#### TASK OBJECTIVE
Begin at the line containing "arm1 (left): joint" in the entries below and end at the line containing "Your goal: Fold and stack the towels"; transcribe that range exactly and nothing outside it.

Recorded data
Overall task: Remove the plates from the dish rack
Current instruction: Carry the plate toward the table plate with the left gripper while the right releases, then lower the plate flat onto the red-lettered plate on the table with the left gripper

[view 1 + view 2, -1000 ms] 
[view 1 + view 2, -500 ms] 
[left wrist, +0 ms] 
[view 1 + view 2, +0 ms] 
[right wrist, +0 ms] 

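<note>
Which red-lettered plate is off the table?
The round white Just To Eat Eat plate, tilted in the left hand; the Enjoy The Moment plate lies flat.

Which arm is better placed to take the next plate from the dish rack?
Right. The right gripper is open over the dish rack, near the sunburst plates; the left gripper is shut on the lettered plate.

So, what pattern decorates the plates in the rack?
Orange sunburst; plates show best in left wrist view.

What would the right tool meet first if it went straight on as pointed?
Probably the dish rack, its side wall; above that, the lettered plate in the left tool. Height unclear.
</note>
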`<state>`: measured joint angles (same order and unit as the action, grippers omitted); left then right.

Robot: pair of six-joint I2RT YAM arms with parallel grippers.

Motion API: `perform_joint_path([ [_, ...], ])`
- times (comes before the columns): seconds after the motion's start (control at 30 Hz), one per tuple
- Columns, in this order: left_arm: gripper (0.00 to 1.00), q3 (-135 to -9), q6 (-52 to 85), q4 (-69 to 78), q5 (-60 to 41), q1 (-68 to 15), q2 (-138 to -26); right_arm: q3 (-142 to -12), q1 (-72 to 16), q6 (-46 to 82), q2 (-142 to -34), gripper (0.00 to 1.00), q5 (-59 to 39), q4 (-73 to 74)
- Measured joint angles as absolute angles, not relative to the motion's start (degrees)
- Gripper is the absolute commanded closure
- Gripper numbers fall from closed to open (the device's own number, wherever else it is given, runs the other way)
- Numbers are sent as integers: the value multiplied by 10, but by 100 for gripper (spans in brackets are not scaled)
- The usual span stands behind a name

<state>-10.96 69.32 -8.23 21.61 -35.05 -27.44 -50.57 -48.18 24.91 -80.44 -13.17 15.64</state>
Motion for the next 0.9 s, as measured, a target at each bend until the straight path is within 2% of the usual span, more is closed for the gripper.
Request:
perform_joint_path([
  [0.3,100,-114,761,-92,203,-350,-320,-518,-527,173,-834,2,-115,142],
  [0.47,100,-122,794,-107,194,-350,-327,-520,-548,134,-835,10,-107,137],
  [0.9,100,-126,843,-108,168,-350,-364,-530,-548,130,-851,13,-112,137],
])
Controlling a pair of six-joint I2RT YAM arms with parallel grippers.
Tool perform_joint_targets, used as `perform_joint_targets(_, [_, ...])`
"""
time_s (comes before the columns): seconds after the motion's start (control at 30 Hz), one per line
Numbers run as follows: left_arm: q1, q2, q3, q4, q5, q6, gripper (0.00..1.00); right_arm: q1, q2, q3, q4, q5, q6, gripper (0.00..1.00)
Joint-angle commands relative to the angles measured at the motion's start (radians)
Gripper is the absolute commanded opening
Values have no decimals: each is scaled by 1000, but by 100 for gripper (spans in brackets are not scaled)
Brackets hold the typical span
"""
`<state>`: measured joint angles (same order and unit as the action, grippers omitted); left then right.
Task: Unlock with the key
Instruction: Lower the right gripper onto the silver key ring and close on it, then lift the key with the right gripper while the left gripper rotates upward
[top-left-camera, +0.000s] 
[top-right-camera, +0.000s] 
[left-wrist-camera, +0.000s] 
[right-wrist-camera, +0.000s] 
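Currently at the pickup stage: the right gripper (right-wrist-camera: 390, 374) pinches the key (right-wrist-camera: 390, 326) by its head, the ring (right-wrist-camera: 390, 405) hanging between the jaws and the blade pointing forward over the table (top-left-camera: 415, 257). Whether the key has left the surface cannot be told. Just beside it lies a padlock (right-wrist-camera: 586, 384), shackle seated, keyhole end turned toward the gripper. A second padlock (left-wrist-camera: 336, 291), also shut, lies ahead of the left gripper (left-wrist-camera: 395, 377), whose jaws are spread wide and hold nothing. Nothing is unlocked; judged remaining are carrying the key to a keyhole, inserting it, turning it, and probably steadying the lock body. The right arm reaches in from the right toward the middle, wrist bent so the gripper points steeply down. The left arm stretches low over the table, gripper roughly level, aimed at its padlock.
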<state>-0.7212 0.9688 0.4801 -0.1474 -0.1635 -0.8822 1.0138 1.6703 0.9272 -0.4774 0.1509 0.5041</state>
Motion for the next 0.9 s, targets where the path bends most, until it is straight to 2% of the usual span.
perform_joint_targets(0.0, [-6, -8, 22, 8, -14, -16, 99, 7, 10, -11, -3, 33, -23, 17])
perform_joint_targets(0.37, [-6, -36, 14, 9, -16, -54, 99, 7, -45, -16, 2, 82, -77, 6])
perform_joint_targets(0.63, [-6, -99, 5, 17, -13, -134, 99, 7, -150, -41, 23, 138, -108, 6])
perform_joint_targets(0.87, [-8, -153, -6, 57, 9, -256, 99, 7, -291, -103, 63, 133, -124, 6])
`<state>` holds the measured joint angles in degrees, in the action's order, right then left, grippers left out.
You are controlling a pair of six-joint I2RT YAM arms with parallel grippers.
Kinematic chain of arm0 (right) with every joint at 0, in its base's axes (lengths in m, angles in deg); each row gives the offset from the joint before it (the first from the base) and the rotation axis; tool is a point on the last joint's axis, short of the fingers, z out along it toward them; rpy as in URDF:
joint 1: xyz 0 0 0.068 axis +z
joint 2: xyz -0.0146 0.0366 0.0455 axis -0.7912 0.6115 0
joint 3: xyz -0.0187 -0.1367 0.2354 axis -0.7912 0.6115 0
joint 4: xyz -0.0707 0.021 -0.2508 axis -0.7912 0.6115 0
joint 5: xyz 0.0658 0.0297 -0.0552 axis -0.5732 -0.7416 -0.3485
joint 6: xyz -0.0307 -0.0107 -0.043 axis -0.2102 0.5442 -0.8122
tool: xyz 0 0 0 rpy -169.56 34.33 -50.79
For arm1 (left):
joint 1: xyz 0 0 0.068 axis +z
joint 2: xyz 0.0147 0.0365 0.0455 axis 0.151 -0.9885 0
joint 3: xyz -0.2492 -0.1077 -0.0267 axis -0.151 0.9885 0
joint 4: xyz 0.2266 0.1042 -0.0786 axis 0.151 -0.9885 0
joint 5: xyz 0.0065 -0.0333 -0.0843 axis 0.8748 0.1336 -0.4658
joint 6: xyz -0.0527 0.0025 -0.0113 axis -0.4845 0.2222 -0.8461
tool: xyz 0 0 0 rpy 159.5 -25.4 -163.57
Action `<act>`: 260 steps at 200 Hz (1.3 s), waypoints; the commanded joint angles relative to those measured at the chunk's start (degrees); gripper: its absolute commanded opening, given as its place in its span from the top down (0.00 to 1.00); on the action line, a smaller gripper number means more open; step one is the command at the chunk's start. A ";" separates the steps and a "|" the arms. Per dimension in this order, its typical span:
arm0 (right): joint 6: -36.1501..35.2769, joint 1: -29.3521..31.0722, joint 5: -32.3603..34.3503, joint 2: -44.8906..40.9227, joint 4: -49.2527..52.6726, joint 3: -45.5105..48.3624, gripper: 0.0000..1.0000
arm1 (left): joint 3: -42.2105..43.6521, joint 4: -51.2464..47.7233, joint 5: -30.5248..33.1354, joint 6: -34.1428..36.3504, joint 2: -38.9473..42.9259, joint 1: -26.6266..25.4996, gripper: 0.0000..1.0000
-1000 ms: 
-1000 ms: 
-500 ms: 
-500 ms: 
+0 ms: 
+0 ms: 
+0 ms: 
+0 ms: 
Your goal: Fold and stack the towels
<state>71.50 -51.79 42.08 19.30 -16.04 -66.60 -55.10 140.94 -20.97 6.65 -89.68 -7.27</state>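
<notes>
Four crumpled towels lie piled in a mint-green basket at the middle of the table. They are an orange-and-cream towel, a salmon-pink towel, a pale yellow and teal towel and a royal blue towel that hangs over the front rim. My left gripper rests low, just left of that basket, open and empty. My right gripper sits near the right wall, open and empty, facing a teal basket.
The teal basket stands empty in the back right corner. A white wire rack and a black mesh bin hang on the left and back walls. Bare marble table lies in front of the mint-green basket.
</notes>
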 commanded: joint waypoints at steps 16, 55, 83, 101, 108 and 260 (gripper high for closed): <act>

#### EXERCISE RESULT
arm1 (left): joint 3: -42.2105..43.6521, joint 4: -51.2464..47.7233, joint 5: -30.5248..33.1354, joint 6: -34.1428..36.3504, joint 2: -38.9473..42.9259, joint 1: -26.6266..25.4996, gripper: 0.0000..1.0000
-1000 ms: 
-1000 ms: 
-500 ms: 
-500 ms: 
+0 ms: 
+0 ms: 
+0 ms: 
+0 ms: 
Your goal: Fold and stack the towels

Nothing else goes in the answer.